Vernot et ses collègues ont cherché à déterminer si un modèle différent de sélection naturelle pouvait expliquer la diminution progressive de l’ADN de Néandertal dans les anciens génomes eurasiens. ”Nous avons essayé un tas de choses et aucune d’entre elles n’a fonctionné », explique Vernot. « Nous nous sommes rendus fous en essayant de comprendre comment réduire cette baisse au fil du temps, car c’est ce que nous avons vu dans les données. »

Finalement, l’équipe a décidé de revenir en arrière et d’essayer de réanalyser les génomes anciens eux-mêmes. C’est à ce moment qu’ils ont repéré le problème: la statistique utilisée dans l’étude sur la nature coautée par les collaborateurs de Vernot. Ils l’ont appliqué pour estimer le degré d’ascendance néandertalienne chez les humains modernes, mais il incluait des hypothèses sur l’histoire des humains modernes telles qu’un manque de migration entre certaines populations.
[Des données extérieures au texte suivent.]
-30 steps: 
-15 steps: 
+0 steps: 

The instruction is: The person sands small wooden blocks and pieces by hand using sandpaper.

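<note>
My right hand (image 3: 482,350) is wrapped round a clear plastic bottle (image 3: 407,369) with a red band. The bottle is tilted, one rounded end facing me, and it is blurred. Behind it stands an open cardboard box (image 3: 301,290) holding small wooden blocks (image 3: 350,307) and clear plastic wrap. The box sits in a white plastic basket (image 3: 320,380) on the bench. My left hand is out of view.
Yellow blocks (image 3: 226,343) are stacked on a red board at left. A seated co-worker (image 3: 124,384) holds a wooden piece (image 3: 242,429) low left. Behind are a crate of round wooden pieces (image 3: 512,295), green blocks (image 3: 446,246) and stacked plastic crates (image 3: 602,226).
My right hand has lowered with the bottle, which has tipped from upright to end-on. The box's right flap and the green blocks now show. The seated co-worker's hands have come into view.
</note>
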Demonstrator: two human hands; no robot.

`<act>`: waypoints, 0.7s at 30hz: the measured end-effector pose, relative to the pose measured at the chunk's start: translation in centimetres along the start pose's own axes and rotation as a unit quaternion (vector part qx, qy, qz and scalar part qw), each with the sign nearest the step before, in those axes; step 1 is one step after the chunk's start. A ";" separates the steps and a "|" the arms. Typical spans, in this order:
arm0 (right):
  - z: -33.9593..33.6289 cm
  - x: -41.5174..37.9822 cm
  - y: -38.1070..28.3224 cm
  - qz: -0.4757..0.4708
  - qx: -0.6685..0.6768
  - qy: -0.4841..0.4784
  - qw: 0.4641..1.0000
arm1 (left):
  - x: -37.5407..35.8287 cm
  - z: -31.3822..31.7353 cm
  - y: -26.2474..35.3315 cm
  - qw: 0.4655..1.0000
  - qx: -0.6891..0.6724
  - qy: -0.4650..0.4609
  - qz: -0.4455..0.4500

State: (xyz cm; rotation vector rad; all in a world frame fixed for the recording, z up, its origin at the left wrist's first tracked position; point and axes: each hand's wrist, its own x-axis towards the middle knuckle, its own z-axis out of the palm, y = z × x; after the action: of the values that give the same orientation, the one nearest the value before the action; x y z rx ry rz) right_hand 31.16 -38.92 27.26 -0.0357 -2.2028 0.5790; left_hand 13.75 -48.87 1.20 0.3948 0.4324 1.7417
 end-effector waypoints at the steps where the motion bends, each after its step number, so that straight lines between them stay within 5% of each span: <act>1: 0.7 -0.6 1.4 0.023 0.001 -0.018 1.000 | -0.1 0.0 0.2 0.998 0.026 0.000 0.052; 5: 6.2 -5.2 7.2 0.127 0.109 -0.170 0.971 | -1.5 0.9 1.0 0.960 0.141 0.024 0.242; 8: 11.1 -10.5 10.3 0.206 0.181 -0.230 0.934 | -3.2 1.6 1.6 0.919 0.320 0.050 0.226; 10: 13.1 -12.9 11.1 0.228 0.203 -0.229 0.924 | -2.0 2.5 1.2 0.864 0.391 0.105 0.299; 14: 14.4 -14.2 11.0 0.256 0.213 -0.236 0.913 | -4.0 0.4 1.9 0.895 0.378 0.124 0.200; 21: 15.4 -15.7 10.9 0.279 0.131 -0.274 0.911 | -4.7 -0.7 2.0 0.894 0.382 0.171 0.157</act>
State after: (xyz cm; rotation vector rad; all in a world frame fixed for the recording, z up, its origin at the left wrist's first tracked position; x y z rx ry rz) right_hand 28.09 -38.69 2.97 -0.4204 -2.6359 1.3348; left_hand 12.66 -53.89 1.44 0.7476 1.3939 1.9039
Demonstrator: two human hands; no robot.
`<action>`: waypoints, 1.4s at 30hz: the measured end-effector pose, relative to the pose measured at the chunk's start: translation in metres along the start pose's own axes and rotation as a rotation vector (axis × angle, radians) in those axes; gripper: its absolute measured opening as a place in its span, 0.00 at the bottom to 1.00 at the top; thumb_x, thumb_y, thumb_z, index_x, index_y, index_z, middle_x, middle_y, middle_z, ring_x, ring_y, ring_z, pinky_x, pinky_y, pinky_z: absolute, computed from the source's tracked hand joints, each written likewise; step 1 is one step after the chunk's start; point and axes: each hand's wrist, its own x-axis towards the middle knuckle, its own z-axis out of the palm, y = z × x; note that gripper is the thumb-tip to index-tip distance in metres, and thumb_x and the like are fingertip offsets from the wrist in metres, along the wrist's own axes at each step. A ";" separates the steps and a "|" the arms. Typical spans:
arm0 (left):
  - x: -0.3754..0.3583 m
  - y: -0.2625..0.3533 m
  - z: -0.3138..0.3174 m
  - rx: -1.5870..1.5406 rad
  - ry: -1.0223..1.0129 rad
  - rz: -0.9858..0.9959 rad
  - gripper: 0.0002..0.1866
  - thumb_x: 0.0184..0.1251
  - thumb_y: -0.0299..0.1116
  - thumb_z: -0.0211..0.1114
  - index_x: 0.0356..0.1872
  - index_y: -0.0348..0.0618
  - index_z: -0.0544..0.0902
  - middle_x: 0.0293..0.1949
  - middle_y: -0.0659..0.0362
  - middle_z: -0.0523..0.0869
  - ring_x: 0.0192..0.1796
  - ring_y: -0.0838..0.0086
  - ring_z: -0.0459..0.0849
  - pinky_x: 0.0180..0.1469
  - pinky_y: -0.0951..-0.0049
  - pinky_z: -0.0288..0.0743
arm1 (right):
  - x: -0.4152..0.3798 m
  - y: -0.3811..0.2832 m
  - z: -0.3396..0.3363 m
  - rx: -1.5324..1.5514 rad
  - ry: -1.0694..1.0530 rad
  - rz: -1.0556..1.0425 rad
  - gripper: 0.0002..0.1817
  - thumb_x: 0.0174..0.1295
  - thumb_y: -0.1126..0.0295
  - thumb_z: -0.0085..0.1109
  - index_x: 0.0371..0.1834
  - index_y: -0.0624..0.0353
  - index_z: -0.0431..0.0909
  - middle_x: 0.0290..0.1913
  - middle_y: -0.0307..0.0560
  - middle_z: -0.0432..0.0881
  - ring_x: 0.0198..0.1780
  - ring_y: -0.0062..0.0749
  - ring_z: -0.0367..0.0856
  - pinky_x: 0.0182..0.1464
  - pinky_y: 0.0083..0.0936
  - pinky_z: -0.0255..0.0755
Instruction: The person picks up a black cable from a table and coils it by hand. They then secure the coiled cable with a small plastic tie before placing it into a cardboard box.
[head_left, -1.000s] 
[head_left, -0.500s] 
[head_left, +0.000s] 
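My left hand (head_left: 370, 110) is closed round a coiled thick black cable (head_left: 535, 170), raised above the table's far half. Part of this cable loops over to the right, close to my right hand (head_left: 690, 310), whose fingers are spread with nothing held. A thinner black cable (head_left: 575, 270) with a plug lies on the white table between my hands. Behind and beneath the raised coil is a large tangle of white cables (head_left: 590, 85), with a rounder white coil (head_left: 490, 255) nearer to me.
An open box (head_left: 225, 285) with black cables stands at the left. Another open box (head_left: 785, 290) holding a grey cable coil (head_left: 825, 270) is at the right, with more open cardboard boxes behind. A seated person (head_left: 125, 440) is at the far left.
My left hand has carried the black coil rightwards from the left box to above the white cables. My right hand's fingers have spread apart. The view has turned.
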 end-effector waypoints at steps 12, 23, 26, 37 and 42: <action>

Le groupe de Vernot a donc analysé les données avec une statistique mise à jour qui n’a fait aucune de ces présomptions — et a profité d’un génome néandertalien supplémentaire qui a été caractérisé en 2017 — et n’a trouvé aucun changement dans l’ascendance néandertalienne au cours des 45 000 dernières années.

« c’est une mise en garde que vous devriez penser à la migration car cela peut faire une différence dans vos conclusions, même si ce n’est pas ce que vous voulez étudier en ce moment”, explique Kelley Harris, généticienne des populations à l’Université de Washington, coauteur de l’article sur la génétique de 2016 et qui n’a pas participé à l’étude de Vernot.

Lors d’analyses ultérieures, les chercheurs ont découvert que le meilleur modèle pour s’adapter à ces données nouvellement analysées était celui dans lequel les séquences de Néandertal étaient rapidement retirées des génomes humains modernes dans environ 10 générations après le croisement, plutôt que progressivement perdues sur plusieurs milliers d’années — tout comme les auteurs de l’étude Génétique l’avaient précédemment rapporté. Vernot souligne que comme les enquêteurs n’ont pas déterré d’échantillons d’humains qui ont vécu pendant une période de temps immédiatement après l’accouplement intergroupe, cette théorie n’a pas encore été confirmée.

Mark Lipson, un scientifique du laboratoire du généticien David Reich à la Harvard Medical School qui n’a pas participé à l’étude mais qui est mentionné dans les remerciements de l’article, dit que même s’il s’agissait d’un « article stimulant” qui l’a fait remettre en question l’idée du déclin progressif de l’ascendance néandertalienne, cela ne l’a pas complètement convaincu. Lipson — l’un des coauteurs de l’étude Nature 2016 – ajoute que plus d’analyses, et peut-être plus d’échantillons d’ADN, sont nécessaires pour invalider complètement l’hypothèse originale.

Voir « Néandertal intérieur »

L’équipe de Vernot a également utilisé la nouvelle statistique pour étudier le changement des séquences néandertaliennes dans différentes parties du génome humain moderne au fil du temps. Cela a révélé que bien que très peu d’épuisement se produisaient dans les gènes, qui représentent environ 2% de l’ADN total, une perte était visible dans les séquences régulatrices, qui représentent moins de 1%. Selon Vernot, ces résultats correspondent bien aux études antérieures qui ont montré que les séquences néandertaliennes associées à la maladie chez l’homme moderne se trouvent souvent dans des régions régulatrices. Il note qu’il reste encore du travail à faire pour déterminer si ces séquences ont été retirées de nombreux génomes humains modernes parce qu’elles étaient nocives. ”Nous ne savons toujours pas pourquoi les séquences régulatrices auraient été pires que les séquences de gènes », explique Vernot. « Ce serait une chose intéressante à suivre. »

M. Petr et al., « Limites de la sélection à long terme contre l’introgression néandertal », PNAS, doi: 10.1073 / pnas.1814338116, 2019.